━━ Data provided ━━
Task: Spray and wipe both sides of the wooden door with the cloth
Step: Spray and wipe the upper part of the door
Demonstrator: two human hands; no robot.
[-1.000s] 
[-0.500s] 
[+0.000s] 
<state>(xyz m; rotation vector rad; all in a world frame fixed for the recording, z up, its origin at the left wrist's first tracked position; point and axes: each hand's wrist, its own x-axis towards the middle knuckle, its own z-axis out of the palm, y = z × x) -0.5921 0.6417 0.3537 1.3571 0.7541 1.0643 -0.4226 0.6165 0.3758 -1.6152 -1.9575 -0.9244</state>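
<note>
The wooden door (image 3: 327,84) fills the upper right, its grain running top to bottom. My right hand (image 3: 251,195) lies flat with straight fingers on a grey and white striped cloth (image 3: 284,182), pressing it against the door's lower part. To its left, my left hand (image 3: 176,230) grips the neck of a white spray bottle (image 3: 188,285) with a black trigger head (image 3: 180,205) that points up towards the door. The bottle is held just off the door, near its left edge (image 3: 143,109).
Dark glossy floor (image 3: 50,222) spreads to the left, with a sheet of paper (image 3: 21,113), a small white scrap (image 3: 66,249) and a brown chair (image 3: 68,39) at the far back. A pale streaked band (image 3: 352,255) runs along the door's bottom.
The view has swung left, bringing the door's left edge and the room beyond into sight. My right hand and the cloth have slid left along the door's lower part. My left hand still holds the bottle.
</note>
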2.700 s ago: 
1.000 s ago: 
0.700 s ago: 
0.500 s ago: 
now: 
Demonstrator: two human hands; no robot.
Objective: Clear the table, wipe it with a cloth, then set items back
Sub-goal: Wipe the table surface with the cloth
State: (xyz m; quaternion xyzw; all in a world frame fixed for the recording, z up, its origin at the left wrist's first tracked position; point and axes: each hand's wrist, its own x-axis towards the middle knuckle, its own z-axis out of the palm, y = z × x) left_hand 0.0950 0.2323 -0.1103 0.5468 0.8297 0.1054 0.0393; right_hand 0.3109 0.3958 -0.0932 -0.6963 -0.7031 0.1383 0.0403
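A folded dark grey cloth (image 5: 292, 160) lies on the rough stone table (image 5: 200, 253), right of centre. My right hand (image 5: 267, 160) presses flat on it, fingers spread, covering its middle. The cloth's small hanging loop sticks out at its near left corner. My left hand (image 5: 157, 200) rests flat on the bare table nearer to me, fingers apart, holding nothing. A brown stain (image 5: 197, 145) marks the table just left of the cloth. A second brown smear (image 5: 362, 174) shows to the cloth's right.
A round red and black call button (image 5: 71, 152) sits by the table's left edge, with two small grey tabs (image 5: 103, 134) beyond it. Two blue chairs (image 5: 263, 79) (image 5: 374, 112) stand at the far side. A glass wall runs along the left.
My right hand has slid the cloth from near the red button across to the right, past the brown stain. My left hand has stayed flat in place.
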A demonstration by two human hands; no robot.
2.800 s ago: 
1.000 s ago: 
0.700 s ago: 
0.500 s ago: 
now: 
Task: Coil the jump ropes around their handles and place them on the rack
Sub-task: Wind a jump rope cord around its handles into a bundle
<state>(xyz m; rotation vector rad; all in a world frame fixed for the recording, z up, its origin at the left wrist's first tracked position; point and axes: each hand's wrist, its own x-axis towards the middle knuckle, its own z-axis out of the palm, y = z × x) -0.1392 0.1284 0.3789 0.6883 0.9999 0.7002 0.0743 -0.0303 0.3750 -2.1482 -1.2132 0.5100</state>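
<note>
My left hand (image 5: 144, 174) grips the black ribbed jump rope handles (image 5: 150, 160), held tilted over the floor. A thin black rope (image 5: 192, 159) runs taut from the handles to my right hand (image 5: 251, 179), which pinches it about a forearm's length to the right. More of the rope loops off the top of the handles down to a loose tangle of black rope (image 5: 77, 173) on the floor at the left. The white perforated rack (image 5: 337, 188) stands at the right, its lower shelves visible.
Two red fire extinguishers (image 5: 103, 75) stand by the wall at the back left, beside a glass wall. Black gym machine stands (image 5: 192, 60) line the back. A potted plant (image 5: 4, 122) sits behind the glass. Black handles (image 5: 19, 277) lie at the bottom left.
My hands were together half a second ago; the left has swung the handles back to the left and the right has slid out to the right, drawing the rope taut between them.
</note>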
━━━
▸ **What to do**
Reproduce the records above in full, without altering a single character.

▸ **Task answer**
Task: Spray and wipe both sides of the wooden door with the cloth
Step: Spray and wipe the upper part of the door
Demonstrator: two human hands; no robot.
[-1.000s] 
[-0.500s] 
[+0.000s] 
<state>(xyz m; rotation vector rad; all in a world frame fixed for the recording, z up, its origin at the left wrist's first tracked position; point and axes: each hand's wrist, its own x-axis towards the middle knuckle, its own z-axis out of the palm, y = z × x) -0.5921 0.6417 0.3537 1.3571 0.7541 1.0643 -0.4226 0.6165 0.3758 -1.6152 -1.9575 -0.9244</state>
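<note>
The wooden door (image 3: 327,84) fills the upper right, its grain running top to bottom. My right hand (image 3: 251,195) lies flat with straight fingers on a grey and white striped cloth (image 3: 284,182), pressing it against the door's lower part. To its left, my left hand (image 3: 176,230) grips the neck of a white spray bottle (image 3: 188,285) with a black trigger head (image 3: 180,205) that points up towards the door. The bottle is held just off the door, near its left edge (image 3: 143,109).
Dark glossy floor (image 3: 50,222) spreads to the left, with a sheet of paper (image 3: 21,113), a small white scrap (image 3: 66,249) and a brown chair (image 3: 68,39) at the far back. A pale streaked band (image 3: 352,255) runs along the door's bottom.
The view has swung left, bringing the door's left edge and the room beyond into sight. My right hand and the cloth have slid left along the door's lower part. My left hand still holds the bottle.
</note>
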2.700 s ago: 
1.000 s ago: 
0.700 s ago: 
0.500 s ago: 
now: 
Demonstrator: two human hands; no robot.
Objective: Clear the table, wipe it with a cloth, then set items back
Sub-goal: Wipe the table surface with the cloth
State: (xyz m; quaternion xyzw; all in a world frame fixed for the recording, z up, its origin at the left wrist's first tracked position; point and axes: each hand's wrist, its own x-axis towards the middle knuckle, its own z-axis out of the palm, y = z × x) left_hand 0.0950 0.2323 -0.1103 0.5468 0.8297 0.1054 0.0393; right_hand 0.3109 0.3958 -0.0932 -0.6963 -0.7031 0.1383 0.0403
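A folded dark grey cloth (image 5: 292, 160) lies on the rough stone table (image 5: 200, 253), right of centre. My right hand (image 5: 267, 160) presses flat on it, fingers spread, covering its middle. The cloth's small hanging loop sticks out at its near left corner. My left hand (image 5: 157, 200) rests flat on the bare table nearer to me, fingers apart, holding nothing. A brown stain (image 5: 197, 145) marks the table just left of the cloth. A second brown smear (image 5: 362, 174) shows to the cloth's right.
A round red and black call button (image 5: 71, 152) sits by the table's left edge, with two small grey tabs (image 5: 103, 134) beyond it. Two blue chairs (image 5: 263, 79) (image 5: 374, 112) stand at the far side. A glass wall runs along the left.
My right hand has slid the cloth from near the red button across to the right, past the brown stain. My left hand has stayed flat in place.
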A demonstration by two human hands; no robot.
2.800 s ago: 
1.000 s ago: 
0.700 s ago: 
0.500 s ago: 
now: 
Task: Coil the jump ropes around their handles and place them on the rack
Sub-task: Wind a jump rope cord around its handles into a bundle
<state>(xyz m; rotation vector rad; all in a world frame fixed for the recording, z up, its origin at the left wrist's first tracked position; point and axes: each hand's wrist, its own x-axis towards the middle knuckle, its own z-axis out of the palm, y = z × x) -0.1392 0.1284 0.3789 0.6883 0.9999 0.7002 0.0743 -0.0303 0.3750 -2.1482 -1.2132 0.5100</state>
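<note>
My left hand (image 5: 144, 174) grips the black ribbed jump rope handles (image 5: 150, 160), held tilted over the floor. A thin black rope (image 5: 192, 159) runs taut from the handles to my right hand (image 5: 251, 179), which pinches it about a forearm's length to the right. More of the rope loops off the top of the handles down to a loose tangle of black rope (image 5: 77, 173) on the floor at the left. The white perforated rack (image 5: 337, 188) stands at the right, its lower shelves visible.
Two red fire extinguishers (image 5: 103, 75) stand by the wall at the back left, beside a glass wall. Black gym machine stands (image 5: 192, 60) line the back. A potted plant (image 5: 4, 122) sits behind the glass. Black handles (image 5: 19, 277) lie at the bottom left.
My hands were together half a second ago; the left has swung the handles back to the left and the right has slid out to the right, drawing the rope taut between them.
</note>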

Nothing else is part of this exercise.